The last couple of posts have been all about audio analysis and search but in this one, I’ll return to some work that gets me a little closer to my ultimate goal, which is building synthesizers with high-level parameters, allowing the production of audio ranging from convincingly-real renderings of traditional acoustic instruments to novel synthetic textures and sounds.

There’s clearly a lot of value in symbolic (usually MIDI-based) approaches to music generation but I feel there’s incredible promise and flexibility in producing audio directly. Some incredibly moving sequences of sound are also very difficult to score, and not every valid or valuable piece of music can be expressed as a collection of discrete notes or events.
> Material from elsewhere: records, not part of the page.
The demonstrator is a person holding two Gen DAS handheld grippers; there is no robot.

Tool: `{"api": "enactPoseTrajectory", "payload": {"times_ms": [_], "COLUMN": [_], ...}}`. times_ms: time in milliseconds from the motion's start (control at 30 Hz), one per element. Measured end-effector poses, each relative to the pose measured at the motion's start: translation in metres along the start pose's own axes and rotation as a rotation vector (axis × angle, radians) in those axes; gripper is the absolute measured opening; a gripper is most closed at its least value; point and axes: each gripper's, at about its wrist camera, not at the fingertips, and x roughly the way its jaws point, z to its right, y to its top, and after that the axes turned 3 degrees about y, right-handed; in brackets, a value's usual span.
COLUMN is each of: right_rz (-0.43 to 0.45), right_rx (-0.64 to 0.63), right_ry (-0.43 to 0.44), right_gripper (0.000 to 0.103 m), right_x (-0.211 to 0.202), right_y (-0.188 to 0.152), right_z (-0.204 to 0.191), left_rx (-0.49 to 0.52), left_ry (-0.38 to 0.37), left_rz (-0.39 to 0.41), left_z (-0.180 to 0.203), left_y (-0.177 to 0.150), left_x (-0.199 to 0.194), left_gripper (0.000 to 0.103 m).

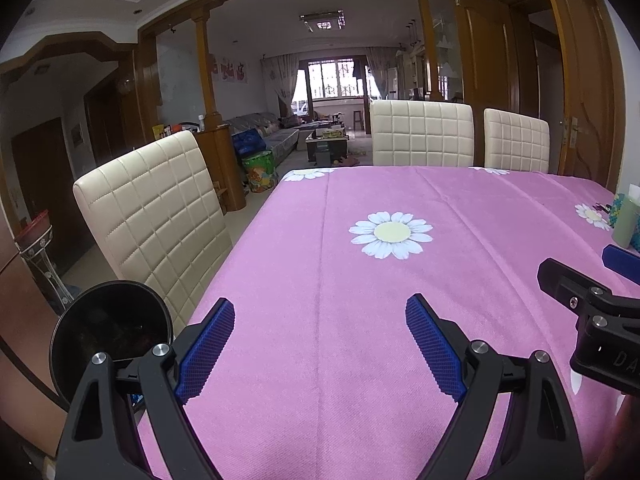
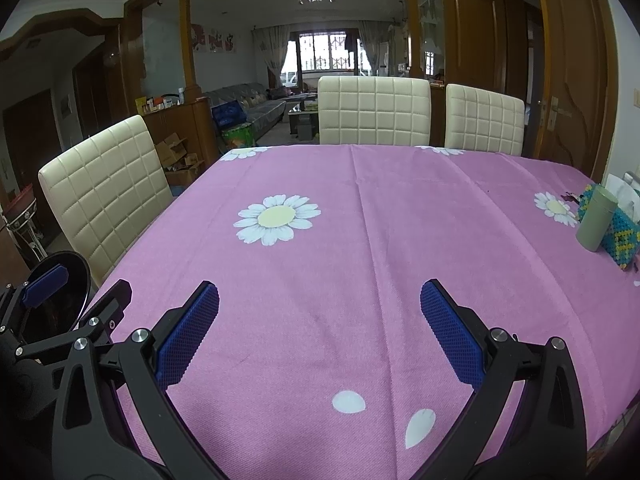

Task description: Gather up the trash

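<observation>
My left gripper (image 1: 320,312) stands open over the near left part of a table under a pink daisy-print cloth (image 1: 400,300), nothing between its blue pads. My right gripper (image 2: 320,300) is open too, over the near middle of the same cloth (image 2: 380,260), and it shows at the right edge of the left wrist view (image 1: 576,276). A round black bin (image 1: 110,330) sits below the table's left edge, beside the left gripper; the right wrist view catches it (image 2: 60,312) behind the left gripper's fingers. I see no loose trash on the cloth.
A grey-green cylindrical container (image 2: 596,218) and a beaded tissue box (image 2: 618,232) stand at the table's right edge. Cream quilted chairs stand at the left (image 1: 152,216) and along the far side (image 1: 422,132). A metal stand (image 1: 36,248) is on the floor at left.
</observation>
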Motion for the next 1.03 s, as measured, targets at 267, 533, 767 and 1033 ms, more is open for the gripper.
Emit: {"api": "enactPoseTrajectory", "payload": {"times_ms": [267, 533, 767, 1033], "right_rz": [-0.001, -0.005, -0.003, -0.004], "right_rx": [-0.003, -0.001, 0.001, -0.001], "right_ry": [0.000, 0.001, -0.001, 0.000], "right_gripper": [0.099, 0.099, 0.099, 0.099], "right_x": [0.000, 0.001, 0.001, 0.001], "right_y": [-0.002, -0.003, -0.004, -0.006], "right_z": [-0.002, -0.003, -0.002, -0.001], "left_rx": [0.000, 0.001, 0.012, 0.014], "left_ry": [-0.004, -0.007, 0.026, 0.025], "left_rz": [-0.010, -0.023, -0.043, -0.074], "left_z": [-0.002, -0.002, -0.001, -0.002], "left_y": [-0.001, -0.003, -0.004, -0.005], "left_x": [0.003, 0.006, 0.011, 0.017], "left_gripper": [0.085, 0.085, 0.085, 0.085]}}
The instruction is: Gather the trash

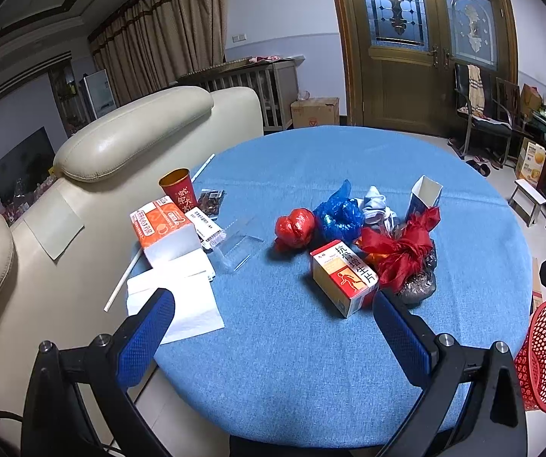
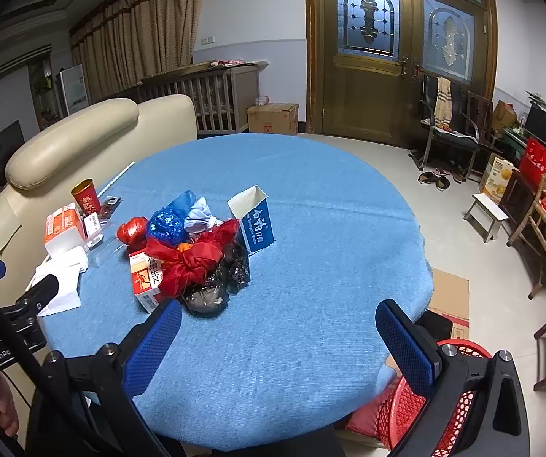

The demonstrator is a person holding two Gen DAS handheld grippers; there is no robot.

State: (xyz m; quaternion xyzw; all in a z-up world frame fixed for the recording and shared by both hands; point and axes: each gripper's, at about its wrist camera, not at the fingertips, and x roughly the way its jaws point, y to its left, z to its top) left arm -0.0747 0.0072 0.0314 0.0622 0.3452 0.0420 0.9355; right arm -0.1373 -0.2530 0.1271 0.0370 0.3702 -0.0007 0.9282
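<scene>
Blue-padded, your left tool (image 1: 273, 327) and right tool (image 2: 278, 337) both gape wide and empty over the bench (image 1: 311, 381) near edge, presumably ready to reach. Just beside your right, below the rim, waits a red mesh basket (image 2: 459, 346), likely for the trash. Farther in, mid-bench, crumpled bags and boxes form the trash heap (image 1: 364, 236).
</scene>
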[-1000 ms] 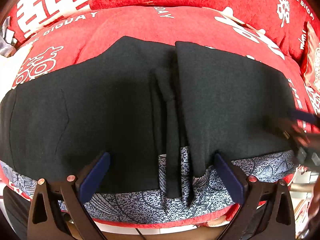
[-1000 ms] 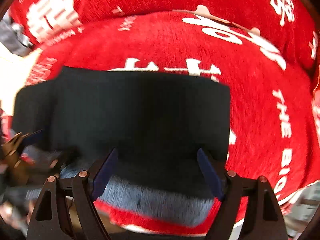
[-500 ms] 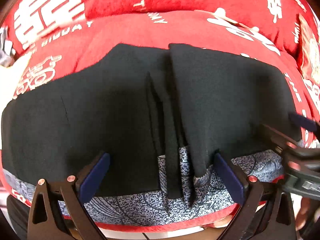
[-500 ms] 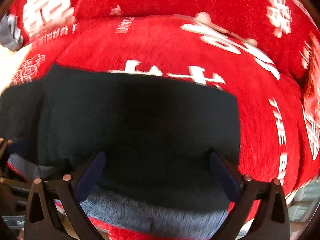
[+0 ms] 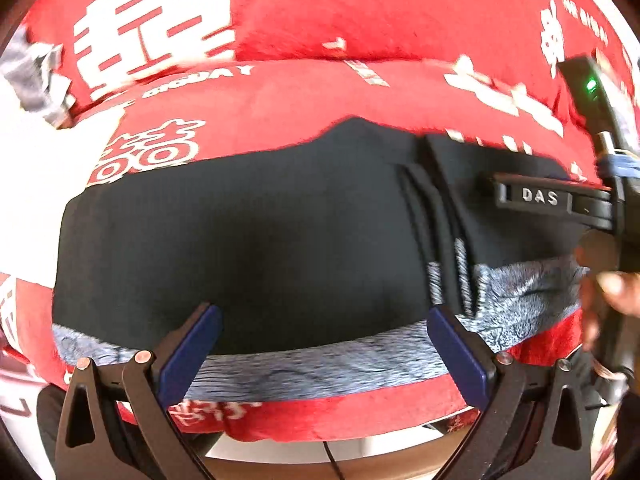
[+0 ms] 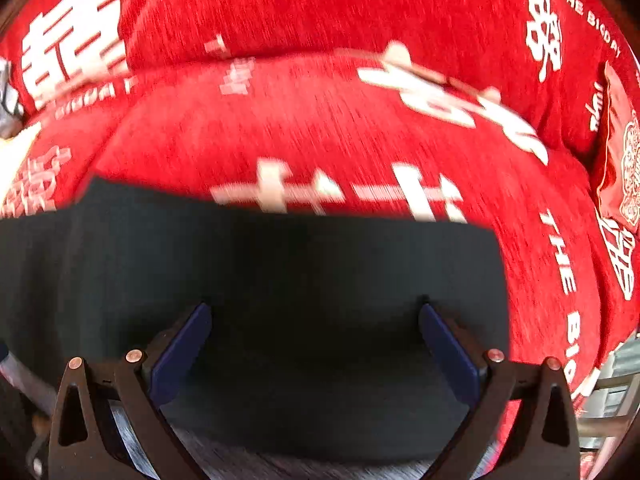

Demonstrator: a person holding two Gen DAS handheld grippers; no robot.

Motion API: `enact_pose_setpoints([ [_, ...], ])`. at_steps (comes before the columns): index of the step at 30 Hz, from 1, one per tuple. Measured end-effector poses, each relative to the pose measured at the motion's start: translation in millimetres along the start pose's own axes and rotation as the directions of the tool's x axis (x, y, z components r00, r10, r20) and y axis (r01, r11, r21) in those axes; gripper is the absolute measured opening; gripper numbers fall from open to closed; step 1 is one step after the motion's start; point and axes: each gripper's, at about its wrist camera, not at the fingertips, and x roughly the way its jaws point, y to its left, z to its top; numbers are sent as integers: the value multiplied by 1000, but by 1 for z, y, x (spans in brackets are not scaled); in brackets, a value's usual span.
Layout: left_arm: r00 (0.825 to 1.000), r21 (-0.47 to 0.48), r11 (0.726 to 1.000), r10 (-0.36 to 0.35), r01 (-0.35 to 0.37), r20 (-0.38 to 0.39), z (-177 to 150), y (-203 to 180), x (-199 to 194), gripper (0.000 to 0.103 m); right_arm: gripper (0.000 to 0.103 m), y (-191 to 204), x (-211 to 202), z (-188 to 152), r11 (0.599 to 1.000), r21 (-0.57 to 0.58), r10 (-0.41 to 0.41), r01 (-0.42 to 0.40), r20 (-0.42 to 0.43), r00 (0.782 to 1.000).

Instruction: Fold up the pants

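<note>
Black pants (image 5: 248,236) with a blue-grey patterned lining band (image 5: 304,364) lie flat on a red cushion, with folded pleats right of centre. My left gripper (image 5: 324,344) is open and empty at the pants' near edge, left of the pleats. My right gripper (image 6: 316,344) is open and empty over the right part of the pants (image 6: 280,280). Its black body (image 5: 560,200), marked DAS, shows at the right of the left wrist view, held by a hand.
The red cushion (image 5: 304,100) with white lettering carries the pants, with a red backrest (image 6: 320,8) behind. A red patterned item (image 6: 620,160) lies at the far right. Grey cloth (image 5: 36,80) sits at the far left.
My left gripper has shifted left along the near edge, so the pleats now lie to its right. My right gripper has moved closer over the pants. Both stay open.
</note>
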Motion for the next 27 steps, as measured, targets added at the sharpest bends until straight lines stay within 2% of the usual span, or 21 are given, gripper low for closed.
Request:
enact_pose_setpoints([
  [2, 1000, -43, 999, -16, 17, 20, -1, 20, -7, 103, 103, 11, -2, 7, 999, 25, 39, -39, 25, 999],
  [4, 999, -60, 998, 5, -3, 34, -1, 39, -11, 103, 103, 21, -6, 5, 998, 26, 60, -62, 55, 997],
  [6, 999, -73, 997, 31, -29, 35, -2, 55, -10, 103, 103, 35, -3, -3, 999, 3, 36, -37, 43, 998],
  [7, 999, -83, 996, 38, -35, 33, -4, 63, -8, 103, 103, 39, -6, -8, 1000, 2, 10, -10, 66, 998],
  [8, 999, -95, 995, 44, -41, 30, -6, 70, -7, 103, 103, 40, -12, -15, 1000, 16, 2, -3, 98, 995],
  [11, 997, -136, 988, 74, -73, -2, -13, 96, 2, 103, 103, 34, -22, -35, 996, 63, 56, -61, 82, 995],
  [13, 994, -181, 978, 98, -104, -42, -19, 120, 12, 103, 103, 33, -29, -46, 996, 48, 67, -72, 89, 994],
  [16, 992, -241, 964, 97, -113, -77, -26, 146, 22, 103, 103, 44, -41, -64, 997, -33, 73, -71, 69, 995],
  [18, 997, -257, 964, 51, -65, -63, -27, 156, 20, 103, 103, 58, -44, -77, 991, -126, 49, -44, 40, 998],
  [21, 996, -248, 965, 77, -83, -33, -22, 161, 13, 103, 103, 81, -71, -79, 971, -226, 108, -81, 111, 988],
  [24, 997, -269, 960, 70, -75, -29, -22, 175, 13, 103, 103, 119, -89, -62, 927, -363, 169, -94, 180, 969],
  [27, 980, -327, 925, 167, -193, -106, -28, 201, 26, 103, 103, 163, -66, -36, 854, -485, 256, -189, 77, 964],
])
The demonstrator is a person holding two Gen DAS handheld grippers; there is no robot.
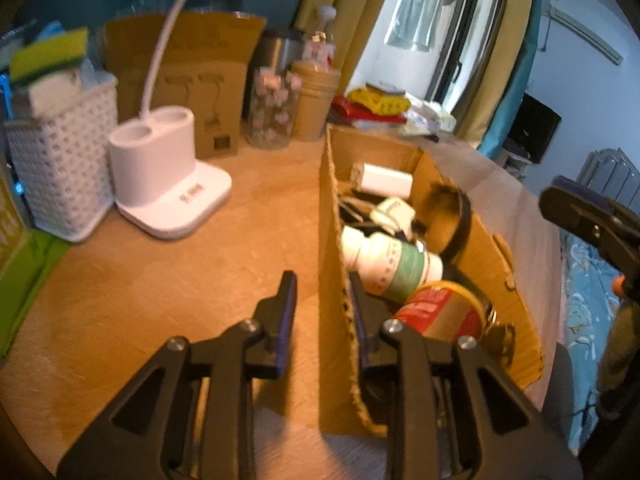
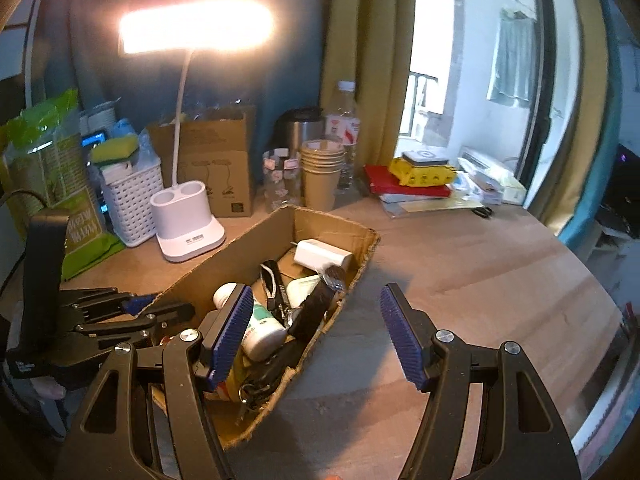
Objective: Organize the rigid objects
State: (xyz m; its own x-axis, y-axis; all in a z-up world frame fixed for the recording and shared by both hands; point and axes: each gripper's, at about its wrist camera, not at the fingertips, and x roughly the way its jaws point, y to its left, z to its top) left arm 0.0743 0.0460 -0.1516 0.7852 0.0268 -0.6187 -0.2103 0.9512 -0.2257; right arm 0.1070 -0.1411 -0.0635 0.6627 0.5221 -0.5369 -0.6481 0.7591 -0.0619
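On a wooden desk (image 2: 460, 280) beside a curtained window, the left gripper (image 1: 324, 304) straddled the near long wall of an open cardboard box (image 1: 332, 216), one pad outside and one inside; its jaws stood a little apart and whether the pads pressed the cardboard could not be told. The right gripper (image 2: 316, 332) hung above the box's near end with its jaws spread wide and nothing between them, one pad over the contents, the other over bare desk. The box (a long, shallow carton with ragged edges) ran its long axis away from both cameras toward the back of the desk. Nearest inside lay a red and gold can (image 1: 440, 312) on its side, then a white bottle with a green label (image 1: 384, 264), also on its side, its cap pointing toward the wall the left gripper straddled. A black lanyard (image 2: 276, 292) and a white charger block (image 2: 320, 256) lay farther in. Beyond the box stood a lit white desk lamp (image 2: 188, 232), a white lattice basket (image 2: 132, 200), a stack of paper cups (image 2: 320, 172) and a brown carton (image 2: 216, 160).
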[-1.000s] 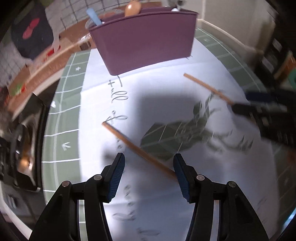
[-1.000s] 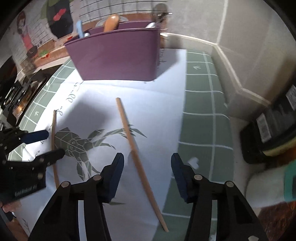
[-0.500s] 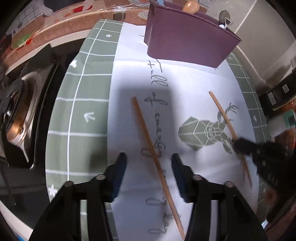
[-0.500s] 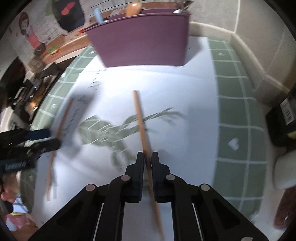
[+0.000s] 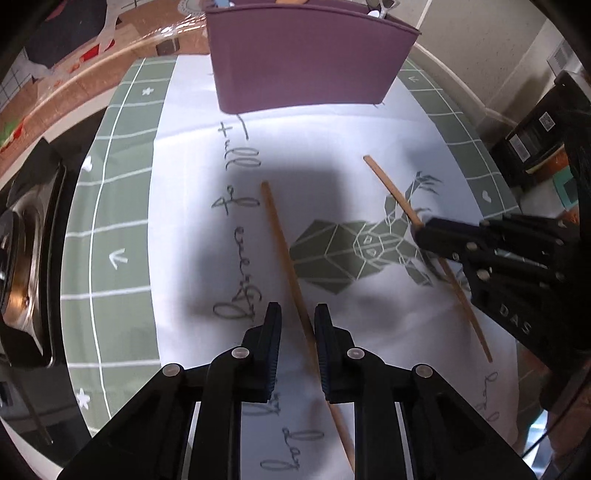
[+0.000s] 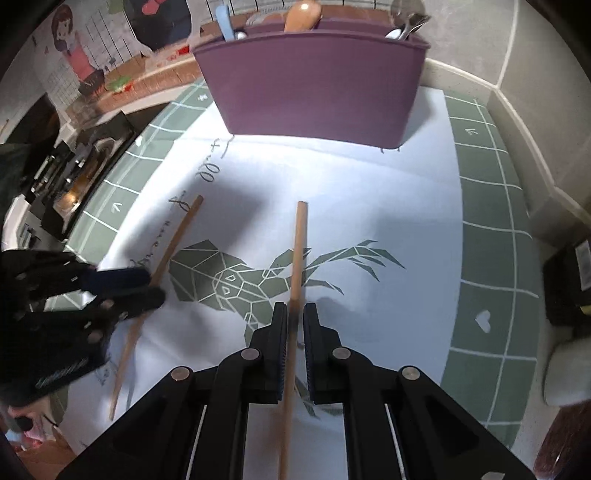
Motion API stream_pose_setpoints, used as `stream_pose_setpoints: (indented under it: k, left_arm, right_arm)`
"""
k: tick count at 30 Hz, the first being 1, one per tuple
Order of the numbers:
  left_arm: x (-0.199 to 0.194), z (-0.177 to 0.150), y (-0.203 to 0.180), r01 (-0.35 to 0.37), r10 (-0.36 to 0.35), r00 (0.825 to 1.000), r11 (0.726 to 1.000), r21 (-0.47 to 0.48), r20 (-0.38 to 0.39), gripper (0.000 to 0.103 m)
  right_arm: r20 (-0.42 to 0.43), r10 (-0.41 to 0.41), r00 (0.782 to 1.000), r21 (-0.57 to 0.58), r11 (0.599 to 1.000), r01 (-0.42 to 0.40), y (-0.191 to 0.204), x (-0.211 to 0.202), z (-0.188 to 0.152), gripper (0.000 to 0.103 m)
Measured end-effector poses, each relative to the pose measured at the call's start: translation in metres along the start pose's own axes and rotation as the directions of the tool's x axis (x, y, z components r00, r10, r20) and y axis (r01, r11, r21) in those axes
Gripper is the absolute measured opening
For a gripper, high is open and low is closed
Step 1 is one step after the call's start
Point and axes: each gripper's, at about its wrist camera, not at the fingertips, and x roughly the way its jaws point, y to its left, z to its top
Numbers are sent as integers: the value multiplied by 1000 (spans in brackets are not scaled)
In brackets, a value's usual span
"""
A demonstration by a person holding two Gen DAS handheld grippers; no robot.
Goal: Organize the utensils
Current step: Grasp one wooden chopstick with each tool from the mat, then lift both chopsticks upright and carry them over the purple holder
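Nearest in the left wrist view, the left tool [image 5: 297, 314] had just been closing, its jaws narrowed to a slim gap around a wooden chopstick [image 5: 284, 258]. A sliver of space still showed on either side of the stick, so the pads did not clearly press it. That stick lay on the white printed mat [image 5: 332, 147] covering the desk, its long axis running from near right to far left, the far tip pointing towards the purple utensil holder [image 5: 306, 59].

In the right wrist view, the right tool [image 6: 294, 314] was clamped on the second chopstick [image 6: 298, 251]. The pads sat tight against its blurred shaft. The stick's long axis ran almost straight away from the camera, the far end aimed at the holder [image 6: 317, 85] and the near end passing back between the fingers. From the left view this same stick [image 5: 391, 192] slanted from near right to far left across the deer print [image 5: 332, 254], well apart from the first.

Beyond both sticks, at the far edge of the mat, the holder stood upright. A wooden handle [image 6: 303, 14], a pale blue handle [image 6: 225, 22] and metal cutlery [image 6: 402, 22] stood up out of its top
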Motion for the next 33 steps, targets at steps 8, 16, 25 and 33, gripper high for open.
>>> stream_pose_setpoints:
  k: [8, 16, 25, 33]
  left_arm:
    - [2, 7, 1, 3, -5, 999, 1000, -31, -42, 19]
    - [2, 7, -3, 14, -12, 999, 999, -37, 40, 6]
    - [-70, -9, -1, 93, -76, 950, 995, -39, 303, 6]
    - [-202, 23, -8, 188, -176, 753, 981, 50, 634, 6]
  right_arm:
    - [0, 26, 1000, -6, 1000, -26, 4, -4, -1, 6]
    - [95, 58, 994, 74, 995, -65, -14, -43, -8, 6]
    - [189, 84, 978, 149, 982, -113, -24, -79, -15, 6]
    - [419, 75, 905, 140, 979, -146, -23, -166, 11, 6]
All of the code for this, and future experiments involving music synthesis, can be found in this GitHub repo.

A Break in the Case

I had already been exploring the use of generative adversarial networks to produce very short and noisy snippets of Bach piano music when I read the WaveGAN paper, which was the first published application of GANs to raw audio that I’m aware of. This was a very exciting and insightful paper, but I got really excited last year when I read a pair of papers that had something very cool in common.

Those were:

Both papers focused primarily on speech (the MelGAN paper included piano samples as an aside) but the interesting feature they shared is that they were both training strongly-conditioned GANs using low-frequency audio features as input to the generator, which would then output high-frequency raw audio samples.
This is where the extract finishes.